Why trading teams should embrace operational resilience infographic

3. Outsourcing – Regulators want financial firms to be sure that the third parties they choose to partner with have operational resilience. For example, the UK FCA acknowledges that data-driven innovation is an important theme within outsourcing today, and stresses that quality and transparency of third party relationships is more important than ever.

Operational risks within third party relationships need to be proactively managed and addressed. This makes sense from a business perspective too. According to a recent Refinitiv survey, when asked about the negative impact on corporate value if their organization or third parties breached regulations, the average estimate for financial services respondents was 28%.

4. Customers – Underpinning operational resilience is the idea that financial firms should be able to maintain the ability to provide products and services to their customers if their firm suffers a negative event. In the ongoing COVID-19 crisis, firms needed to be able to continue to trade on behalf of their clients in the midst of the volatility, physical dislocation, and accelerating data flows.

Firms also need to be able to onboard new customers. This proved to be a significant challenge for many firms during the European and US COVID-19 pandemic lockdown because of manual onboarding processes. Even before the pandemic hit, one study showed that 14% of potential business at firms was lost due to transactions being rejected because not enough information was known about the legal identity of the counterpart. A further 15% of business was lost because onboarding was taking too long. It is possible these numbers will have risen during the pandemic at firms with manual processes. Those with digital processes will have been able to give their customers a better, faster experience.

5. Financial system – Similarly, a firm’s inability to trade, or to trade correctly, could cause harm to other firms, to financial intermediaries, and to the financial system as a whole. The events of the past two decades – 9/11, the 2008 Financial Crisis, and now the COVID-19 pandemic – have demonstrated the importance of having strong data for the financial system be resilient.

The breakdown of a firm’s ability to trade, for whatever reason, would be a failure of operational resilience. Operational losses in these areas are already significant. Total losses for trading and investment teams between 2014 and 2019 for execution, delivery and process management failures was €9.3 billion, while total losses for clients, products, and business practices was €18.3 billion.

How is COVID-19 changing operational resilience in trading blog

How will operational resilience regulations evolve post-COVID-19?

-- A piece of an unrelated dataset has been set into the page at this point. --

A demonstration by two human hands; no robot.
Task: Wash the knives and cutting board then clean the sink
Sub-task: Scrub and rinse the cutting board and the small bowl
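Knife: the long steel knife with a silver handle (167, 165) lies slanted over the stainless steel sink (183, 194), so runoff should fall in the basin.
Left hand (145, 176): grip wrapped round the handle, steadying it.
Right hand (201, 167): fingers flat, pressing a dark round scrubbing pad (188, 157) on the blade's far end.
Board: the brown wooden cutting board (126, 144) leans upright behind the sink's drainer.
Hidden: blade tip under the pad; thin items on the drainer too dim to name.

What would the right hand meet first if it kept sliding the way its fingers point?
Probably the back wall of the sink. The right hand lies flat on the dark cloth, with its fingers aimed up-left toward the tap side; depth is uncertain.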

It is clear that the world’s regulators are preparing to focus on operational resilience once the COVID-19 pandemic crisis subsides. “We can expect regulatory interest and work on operational resilience to flow across the markets as a result of COVID-19, and this will have an initial impact on firms’ technology, procurement and data organizations,” says Gavin Carey, Head of Enterprise EMEA at Refinitiv.

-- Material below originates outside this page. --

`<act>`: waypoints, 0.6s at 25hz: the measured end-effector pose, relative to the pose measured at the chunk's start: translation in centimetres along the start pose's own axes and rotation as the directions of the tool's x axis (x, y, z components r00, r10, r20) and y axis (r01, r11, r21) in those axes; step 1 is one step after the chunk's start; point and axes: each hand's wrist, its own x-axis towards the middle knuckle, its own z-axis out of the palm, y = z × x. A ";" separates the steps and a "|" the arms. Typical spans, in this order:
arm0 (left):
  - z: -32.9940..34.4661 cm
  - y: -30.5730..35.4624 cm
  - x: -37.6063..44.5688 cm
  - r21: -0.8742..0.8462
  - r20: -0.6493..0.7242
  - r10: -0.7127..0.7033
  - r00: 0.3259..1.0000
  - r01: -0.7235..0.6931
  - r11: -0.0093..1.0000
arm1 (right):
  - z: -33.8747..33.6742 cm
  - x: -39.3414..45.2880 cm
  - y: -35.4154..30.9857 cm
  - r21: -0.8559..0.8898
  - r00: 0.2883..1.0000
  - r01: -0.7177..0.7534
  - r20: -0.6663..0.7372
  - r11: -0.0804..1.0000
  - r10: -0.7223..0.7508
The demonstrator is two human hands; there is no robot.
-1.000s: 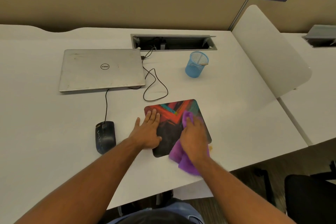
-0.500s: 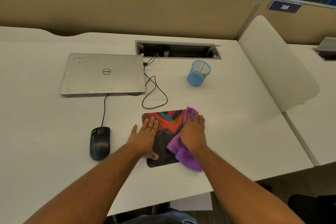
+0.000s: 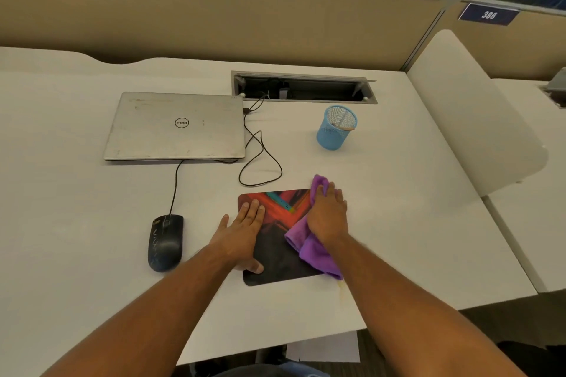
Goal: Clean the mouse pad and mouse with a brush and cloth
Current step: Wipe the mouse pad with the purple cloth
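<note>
On the white tabletop (image 3: 92, 193), the left hand (image 3: 242, 232) presses flat, fingers together, on the mouse pad (image 3: 275, 242); the right hand (image 3: 329, 217) presses the purple cloth (image 3: 312, 249) at its 2 o'clock corner. The mouse (image 3: 165, 242) lies at 9 o'clock.

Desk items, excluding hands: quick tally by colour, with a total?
Purple: 1, cloth
Blue: 1, mesh cup
Silver: 1, laptop
Black: 1, mouse
Multicoloured: 1, mouse pad
Total: 5
</note>
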 end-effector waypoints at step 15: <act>-0.3 -0.1 -0.2 -0.039 0.001 -0.002 1.000 0.002 0.999 | 0.5 0.9 -0.8 0.037 1.000 -0.026 0.011 0.999 0.025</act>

Trading teams should examine what regulators have already published on operational resilience in conversation with the general themes mentioned above. To aid trading teams, a list of documents is contained in the new white paper from Refinitiv. By starting now to implement a fresh approach to operational resilience, trading teams have the opportunity to bring potential regulatory requirements together with improved operating practices in a strategic way that has the potential to generate true business value.